### [WHAT YOU ARE ASKED TO DO]
Using the records below, find every line that includes "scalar" and copy it.
::::::::
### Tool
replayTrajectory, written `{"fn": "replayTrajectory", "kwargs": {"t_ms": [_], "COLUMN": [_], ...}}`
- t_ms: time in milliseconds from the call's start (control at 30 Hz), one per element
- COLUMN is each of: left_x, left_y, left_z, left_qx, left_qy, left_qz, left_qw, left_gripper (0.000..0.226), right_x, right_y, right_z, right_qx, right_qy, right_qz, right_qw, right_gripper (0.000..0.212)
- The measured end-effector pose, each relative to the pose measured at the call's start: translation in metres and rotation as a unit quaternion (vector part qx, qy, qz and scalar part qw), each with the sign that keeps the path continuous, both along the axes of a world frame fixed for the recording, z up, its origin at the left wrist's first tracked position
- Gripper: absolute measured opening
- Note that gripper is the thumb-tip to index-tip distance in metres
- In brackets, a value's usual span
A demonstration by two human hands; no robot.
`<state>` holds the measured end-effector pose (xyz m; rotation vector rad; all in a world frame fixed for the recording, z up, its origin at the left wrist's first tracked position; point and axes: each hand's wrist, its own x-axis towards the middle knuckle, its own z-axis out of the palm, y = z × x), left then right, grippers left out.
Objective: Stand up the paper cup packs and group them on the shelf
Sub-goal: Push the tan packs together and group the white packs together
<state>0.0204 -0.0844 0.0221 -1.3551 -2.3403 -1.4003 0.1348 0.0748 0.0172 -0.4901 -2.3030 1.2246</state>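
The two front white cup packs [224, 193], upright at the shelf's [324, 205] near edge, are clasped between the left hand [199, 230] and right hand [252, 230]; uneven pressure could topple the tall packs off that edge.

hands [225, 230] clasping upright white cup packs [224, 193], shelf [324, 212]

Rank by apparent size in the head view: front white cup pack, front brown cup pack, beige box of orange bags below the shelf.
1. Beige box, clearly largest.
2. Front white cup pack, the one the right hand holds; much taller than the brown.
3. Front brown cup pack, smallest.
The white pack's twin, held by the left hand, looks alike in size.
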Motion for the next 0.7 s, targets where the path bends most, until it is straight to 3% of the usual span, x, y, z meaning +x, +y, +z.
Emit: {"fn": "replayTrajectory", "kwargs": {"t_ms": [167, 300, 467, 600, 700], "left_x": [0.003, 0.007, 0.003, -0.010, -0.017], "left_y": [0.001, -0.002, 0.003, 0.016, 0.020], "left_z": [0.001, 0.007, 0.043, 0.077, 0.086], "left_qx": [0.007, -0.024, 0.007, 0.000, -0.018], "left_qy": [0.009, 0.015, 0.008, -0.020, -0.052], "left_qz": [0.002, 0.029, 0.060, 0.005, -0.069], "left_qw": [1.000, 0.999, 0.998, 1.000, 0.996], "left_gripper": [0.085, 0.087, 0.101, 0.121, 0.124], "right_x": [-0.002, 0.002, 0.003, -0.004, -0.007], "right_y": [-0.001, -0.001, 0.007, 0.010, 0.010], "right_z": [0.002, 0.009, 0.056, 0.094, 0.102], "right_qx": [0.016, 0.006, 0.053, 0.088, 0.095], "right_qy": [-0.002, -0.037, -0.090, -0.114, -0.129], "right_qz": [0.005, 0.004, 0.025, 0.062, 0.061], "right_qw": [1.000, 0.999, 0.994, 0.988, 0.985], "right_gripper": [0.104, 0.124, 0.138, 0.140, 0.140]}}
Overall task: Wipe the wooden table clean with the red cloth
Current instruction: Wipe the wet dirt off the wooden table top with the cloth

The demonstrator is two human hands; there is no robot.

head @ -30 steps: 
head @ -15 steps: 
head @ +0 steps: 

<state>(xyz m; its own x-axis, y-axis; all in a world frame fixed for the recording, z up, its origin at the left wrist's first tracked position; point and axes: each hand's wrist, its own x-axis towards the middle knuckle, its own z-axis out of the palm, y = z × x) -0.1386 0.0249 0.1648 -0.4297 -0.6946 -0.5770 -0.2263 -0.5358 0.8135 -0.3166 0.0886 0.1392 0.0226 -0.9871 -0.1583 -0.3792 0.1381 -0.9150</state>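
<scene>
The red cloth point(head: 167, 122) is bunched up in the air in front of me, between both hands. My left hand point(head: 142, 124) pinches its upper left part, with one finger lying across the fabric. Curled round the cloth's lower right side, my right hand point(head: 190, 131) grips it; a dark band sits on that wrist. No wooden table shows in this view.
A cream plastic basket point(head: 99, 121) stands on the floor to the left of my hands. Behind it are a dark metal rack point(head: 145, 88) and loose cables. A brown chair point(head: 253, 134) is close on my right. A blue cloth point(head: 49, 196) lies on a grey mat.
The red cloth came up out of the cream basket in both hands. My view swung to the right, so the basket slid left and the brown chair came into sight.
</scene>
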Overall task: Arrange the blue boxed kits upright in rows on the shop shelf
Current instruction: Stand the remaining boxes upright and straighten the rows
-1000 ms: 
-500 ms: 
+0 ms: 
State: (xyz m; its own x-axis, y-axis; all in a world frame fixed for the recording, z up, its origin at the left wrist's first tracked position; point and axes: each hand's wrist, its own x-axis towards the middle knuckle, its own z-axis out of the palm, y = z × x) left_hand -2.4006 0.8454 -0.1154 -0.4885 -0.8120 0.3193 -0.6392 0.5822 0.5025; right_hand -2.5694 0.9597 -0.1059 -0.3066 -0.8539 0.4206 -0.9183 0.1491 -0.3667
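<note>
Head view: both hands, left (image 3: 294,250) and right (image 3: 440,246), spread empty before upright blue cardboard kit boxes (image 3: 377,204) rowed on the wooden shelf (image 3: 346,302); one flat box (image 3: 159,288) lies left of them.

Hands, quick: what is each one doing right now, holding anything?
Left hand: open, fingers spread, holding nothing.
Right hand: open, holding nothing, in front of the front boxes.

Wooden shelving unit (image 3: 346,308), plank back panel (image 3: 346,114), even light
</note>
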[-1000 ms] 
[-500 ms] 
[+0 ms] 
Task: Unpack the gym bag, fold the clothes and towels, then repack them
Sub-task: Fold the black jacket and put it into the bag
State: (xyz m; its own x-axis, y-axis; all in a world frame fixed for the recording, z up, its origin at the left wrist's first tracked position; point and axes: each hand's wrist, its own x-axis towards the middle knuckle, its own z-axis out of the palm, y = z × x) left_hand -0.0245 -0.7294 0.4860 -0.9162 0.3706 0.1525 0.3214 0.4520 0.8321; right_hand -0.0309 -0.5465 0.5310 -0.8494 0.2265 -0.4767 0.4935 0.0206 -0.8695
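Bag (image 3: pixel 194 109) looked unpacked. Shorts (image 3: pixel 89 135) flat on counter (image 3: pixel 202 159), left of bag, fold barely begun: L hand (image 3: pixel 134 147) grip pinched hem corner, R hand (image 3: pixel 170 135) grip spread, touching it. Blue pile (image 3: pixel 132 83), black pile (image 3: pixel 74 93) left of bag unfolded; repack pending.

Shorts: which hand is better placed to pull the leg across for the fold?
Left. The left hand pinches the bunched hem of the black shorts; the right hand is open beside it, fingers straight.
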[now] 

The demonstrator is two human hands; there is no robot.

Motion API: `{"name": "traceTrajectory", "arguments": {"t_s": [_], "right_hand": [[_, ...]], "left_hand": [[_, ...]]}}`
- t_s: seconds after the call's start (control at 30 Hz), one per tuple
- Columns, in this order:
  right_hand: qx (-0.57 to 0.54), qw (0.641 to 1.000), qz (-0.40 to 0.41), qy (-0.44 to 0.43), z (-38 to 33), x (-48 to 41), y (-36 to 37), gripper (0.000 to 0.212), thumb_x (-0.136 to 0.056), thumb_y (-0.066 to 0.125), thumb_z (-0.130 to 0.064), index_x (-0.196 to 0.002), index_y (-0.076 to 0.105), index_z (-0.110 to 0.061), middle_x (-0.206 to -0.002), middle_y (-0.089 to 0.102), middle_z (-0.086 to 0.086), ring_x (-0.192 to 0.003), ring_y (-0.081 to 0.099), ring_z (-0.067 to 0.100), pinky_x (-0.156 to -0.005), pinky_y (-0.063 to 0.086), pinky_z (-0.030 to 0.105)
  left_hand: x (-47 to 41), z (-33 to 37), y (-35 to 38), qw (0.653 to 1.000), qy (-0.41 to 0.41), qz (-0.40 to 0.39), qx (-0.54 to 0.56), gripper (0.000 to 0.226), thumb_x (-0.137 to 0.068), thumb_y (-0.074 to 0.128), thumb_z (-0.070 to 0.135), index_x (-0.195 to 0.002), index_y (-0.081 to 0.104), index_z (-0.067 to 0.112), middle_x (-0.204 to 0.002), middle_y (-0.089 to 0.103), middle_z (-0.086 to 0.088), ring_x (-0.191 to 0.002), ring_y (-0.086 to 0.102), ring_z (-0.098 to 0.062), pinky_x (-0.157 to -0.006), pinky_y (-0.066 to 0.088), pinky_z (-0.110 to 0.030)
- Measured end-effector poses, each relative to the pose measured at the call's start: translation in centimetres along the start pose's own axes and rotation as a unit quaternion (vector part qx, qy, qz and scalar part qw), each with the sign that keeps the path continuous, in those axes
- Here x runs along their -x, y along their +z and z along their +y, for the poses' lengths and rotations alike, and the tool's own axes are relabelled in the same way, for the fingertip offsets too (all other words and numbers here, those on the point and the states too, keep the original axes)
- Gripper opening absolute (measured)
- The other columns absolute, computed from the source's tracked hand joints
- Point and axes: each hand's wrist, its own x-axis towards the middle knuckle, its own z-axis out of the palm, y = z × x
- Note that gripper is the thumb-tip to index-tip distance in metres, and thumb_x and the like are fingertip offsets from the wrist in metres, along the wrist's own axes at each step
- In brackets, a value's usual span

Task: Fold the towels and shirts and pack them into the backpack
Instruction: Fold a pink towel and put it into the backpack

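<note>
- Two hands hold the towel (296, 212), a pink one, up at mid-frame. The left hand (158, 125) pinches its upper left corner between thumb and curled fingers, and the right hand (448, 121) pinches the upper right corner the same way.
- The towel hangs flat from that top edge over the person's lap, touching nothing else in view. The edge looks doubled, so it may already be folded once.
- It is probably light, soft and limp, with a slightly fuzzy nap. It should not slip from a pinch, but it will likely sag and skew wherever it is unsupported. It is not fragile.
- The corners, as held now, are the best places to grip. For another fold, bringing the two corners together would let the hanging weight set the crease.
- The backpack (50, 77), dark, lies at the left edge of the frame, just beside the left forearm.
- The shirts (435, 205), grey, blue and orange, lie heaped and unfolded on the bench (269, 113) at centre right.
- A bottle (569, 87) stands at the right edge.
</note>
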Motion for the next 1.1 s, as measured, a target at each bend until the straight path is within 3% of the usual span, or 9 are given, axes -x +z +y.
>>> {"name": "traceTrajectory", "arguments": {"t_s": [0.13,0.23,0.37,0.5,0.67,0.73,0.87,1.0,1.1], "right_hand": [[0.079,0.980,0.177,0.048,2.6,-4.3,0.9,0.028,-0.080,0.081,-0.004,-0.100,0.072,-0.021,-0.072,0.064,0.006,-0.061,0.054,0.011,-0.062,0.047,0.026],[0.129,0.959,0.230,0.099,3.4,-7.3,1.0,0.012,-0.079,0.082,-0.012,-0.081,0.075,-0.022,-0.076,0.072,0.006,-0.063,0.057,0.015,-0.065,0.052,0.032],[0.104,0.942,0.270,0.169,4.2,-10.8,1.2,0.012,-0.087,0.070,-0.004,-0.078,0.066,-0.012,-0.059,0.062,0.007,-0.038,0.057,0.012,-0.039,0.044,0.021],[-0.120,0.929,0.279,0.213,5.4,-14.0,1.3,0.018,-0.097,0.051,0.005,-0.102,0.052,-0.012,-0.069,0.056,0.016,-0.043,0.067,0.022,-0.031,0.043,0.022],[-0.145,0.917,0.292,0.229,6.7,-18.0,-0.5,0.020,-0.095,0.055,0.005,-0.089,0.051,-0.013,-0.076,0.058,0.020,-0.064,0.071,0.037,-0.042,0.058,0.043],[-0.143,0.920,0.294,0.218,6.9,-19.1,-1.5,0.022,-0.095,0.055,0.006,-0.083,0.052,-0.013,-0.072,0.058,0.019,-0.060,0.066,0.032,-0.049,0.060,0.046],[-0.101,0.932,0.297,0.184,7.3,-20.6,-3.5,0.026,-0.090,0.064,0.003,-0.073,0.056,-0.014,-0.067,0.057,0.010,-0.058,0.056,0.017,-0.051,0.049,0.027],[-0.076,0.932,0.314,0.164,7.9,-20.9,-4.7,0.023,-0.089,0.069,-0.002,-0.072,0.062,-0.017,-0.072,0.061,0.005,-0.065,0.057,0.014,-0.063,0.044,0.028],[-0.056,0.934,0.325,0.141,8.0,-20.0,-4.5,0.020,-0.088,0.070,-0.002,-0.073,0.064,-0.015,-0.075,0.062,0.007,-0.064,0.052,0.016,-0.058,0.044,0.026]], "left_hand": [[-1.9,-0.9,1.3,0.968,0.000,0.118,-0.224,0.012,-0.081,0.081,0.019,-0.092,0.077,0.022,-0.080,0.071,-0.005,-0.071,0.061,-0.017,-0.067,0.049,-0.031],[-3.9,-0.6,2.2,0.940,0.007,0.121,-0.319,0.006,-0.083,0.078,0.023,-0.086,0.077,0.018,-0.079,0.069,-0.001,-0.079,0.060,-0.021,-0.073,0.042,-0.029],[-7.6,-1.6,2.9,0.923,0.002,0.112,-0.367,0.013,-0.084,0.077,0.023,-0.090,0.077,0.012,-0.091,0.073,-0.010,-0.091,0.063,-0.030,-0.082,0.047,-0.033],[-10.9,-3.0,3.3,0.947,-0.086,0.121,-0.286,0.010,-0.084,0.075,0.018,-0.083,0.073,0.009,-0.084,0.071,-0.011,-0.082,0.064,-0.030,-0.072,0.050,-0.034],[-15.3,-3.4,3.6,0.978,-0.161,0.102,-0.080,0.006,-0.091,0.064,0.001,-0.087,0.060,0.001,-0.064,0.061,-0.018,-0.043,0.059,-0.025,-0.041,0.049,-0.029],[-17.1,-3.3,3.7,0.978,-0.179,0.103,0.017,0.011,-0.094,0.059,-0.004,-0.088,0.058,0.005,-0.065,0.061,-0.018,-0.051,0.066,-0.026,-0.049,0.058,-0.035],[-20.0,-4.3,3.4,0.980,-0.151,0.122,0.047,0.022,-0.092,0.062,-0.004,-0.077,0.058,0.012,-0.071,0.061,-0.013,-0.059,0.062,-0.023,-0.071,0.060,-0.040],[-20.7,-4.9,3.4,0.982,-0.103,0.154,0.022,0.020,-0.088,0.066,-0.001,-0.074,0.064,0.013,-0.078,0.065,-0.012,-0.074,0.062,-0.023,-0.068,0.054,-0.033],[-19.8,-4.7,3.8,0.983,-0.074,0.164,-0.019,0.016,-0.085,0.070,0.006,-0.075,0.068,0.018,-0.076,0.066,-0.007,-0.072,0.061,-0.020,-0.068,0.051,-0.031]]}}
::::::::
### [EXERCISE RESPONSE]
- The measured end-effector pose, each relative to the pose measured at the call's start: translation in metres and rotation as a unit quaternion (vector part qx, qy, qz and scalar part qw), each with the sign that keeps the path continuous, both along the axes of a world frame fixed for the recording, z up, its origin at the left wrist's first tracked position
- Measured end-effector poses, each relative to the pose measured at the call's start: translation in centimetres along the start pose's own axes and rotation as a unit quaternion (vector part qx, qy, qz and scalar part qw), each with the sign that keeps the path continuous, in those axes

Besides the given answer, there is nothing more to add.